» **EXERCISE REQUIREMENTS**
Your answer must consist of every line from the data below that includes the word "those".

-- SUPPLIED INFORMATION follows --

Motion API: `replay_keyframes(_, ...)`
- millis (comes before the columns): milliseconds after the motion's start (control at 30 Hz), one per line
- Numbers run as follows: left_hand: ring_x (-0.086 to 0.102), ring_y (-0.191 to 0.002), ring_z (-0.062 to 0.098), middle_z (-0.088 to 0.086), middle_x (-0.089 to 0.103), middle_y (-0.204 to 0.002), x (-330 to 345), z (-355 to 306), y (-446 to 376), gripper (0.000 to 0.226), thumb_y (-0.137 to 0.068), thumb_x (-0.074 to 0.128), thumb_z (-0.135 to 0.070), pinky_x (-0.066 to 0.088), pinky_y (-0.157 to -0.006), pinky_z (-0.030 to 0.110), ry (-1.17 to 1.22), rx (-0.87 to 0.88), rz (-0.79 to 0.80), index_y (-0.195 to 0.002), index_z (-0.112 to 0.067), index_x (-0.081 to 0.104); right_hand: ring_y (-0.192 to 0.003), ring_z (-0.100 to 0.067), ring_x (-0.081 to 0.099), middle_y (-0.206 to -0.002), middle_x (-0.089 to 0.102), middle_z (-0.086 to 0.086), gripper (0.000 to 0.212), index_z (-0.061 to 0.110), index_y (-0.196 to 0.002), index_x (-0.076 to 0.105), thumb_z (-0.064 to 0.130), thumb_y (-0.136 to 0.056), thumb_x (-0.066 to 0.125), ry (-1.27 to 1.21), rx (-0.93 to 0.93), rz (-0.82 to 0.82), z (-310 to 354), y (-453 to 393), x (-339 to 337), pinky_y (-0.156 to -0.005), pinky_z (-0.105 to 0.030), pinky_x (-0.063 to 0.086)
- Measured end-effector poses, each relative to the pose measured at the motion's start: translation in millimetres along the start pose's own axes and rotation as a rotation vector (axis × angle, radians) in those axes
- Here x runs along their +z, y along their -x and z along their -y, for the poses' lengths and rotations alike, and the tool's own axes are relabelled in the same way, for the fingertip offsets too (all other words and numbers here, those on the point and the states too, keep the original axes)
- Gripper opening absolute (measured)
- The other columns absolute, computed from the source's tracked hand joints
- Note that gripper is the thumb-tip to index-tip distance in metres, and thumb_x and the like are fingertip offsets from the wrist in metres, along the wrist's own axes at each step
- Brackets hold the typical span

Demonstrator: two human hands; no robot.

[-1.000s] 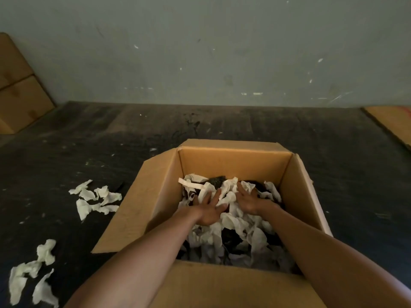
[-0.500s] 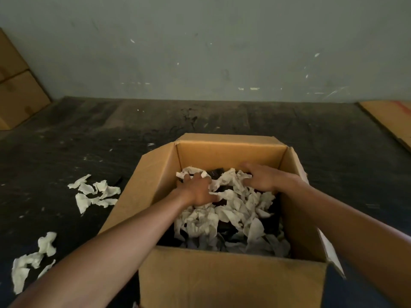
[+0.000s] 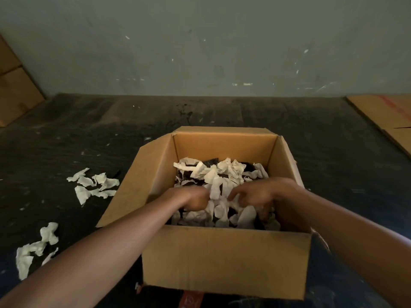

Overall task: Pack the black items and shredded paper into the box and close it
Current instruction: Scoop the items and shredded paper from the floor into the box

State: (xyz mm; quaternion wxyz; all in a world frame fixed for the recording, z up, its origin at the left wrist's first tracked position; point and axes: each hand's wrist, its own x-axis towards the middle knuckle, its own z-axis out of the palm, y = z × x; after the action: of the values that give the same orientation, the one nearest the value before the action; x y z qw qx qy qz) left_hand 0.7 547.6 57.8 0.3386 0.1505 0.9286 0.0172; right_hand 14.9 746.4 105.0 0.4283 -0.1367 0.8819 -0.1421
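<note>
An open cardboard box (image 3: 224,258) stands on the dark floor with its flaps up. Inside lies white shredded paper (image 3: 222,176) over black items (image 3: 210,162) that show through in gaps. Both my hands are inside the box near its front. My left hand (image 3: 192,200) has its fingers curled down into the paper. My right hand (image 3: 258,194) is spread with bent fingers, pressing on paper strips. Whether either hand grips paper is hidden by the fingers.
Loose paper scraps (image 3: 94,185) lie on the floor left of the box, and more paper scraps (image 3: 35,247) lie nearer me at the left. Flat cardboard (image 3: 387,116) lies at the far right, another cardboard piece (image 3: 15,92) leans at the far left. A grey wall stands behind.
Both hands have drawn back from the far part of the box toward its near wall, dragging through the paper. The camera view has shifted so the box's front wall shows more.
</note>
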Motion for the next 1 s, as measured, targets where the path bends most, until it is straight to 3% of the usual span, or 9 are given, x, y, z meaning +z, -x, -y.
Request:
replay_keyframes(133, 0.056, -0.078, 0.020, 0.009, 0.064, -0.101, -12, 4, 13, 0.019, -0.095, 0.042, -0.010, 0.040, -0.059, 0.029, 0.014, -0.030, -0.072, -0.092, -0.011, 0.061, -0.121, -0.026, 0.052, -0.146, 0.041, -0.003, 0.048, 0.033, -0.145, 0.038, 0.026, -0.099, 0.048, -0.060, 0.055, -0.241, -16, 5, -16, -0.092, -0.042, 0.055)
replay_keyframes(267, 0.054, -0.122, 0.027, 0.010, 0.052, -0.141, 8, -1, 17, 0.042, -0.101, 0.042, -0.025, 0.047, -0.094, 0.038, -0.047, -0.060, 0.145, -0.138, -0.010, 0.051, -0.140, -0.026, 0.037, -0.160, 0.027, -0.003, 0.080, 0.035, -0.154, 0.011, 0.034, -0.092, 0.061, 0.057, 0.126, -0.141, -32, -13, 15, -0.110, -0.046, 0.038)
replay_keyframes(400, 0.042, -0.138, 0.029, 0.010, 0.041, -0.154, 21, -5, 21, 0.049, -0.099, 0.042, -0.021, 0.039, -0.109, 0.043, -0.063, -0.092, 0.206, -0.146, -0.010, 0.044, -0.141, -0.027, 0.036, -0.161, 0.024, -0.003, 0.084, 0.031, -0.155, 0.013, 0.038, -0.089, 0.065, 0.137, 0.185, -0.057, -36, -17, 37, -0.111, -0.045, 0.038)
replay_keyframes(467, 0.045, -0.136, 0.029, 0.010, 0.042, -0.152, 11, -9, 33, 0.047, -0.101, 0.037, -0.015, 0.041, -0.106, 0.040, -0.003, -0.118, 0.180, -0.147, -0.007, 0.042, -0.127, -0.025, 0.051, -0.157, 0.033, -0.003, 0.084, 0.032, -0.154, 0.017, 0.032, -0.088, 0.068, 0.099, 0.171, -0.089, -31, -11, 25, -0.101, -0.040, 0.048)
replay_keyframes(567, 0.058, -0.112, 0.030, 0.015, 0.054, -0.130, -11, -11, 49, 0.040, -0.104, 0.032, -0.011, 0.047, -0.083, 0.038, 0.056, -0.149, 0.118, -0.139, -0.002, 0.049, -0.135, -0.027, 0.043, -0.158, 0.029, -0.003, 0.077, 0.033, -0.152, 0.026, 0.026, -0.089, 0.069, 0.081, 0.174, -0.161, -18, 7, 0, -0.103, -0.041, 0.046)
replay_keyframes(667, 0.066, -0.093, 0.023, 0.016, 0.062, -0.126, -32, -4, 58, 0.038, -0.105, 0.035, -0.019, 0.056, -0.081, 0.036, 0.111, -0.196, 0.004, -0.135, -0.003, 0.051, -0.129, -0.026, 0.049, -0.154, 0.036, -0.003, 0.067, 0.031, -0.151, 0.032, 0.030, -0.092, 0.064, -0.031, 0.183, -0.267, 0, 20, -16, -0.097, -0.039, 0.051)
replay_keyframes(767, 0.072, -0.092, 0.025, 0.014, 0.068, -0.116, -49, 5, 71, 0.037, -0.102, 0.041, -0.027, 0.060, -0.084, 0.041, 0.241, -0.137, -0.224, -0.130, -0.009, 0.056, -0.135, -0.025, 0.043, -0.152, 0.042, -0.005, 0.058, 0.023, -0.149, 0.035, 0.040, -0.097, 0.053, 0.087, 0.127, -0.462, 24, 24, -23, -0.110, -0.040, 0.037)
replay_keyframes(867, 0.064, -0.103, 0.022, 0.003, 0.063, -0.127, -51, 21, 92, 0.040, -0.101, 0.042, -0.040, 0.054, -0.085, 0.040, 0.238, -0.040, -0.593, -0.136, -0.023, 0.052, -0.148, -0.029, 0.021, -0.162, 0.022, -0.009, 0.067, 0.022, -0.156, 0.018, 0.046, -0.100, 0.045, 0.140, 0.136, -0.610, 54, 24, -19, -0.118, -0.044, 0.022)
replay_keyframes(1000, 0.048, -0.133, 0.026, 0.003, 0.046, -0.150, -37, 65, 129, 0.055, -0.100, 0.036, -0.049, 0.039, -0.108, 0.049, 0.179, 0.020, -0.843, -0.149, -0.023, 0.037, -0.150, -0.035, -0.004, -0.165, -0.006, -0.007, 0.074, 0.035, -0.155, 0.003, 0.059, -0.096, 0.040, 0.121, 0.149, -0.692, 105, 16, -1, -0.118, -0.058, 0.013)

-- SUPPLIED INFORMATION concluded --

» **SOLVED EXERCISE**
- Measured end-effector poses, each relative to the pose measured at the motion's start: translation in millimetres along the start pose's own axes and rotation as a rotation vector (axis × angle, radians) in those axes
- Here x runs along their +z, y along their -x and z along their -y, for the poses' lengths and rotations alike, and the tool's own axes are relabelled in the same way, for the fingertip offsets too (all other words and numbers here, those on the point and the states too, keep the original axes)

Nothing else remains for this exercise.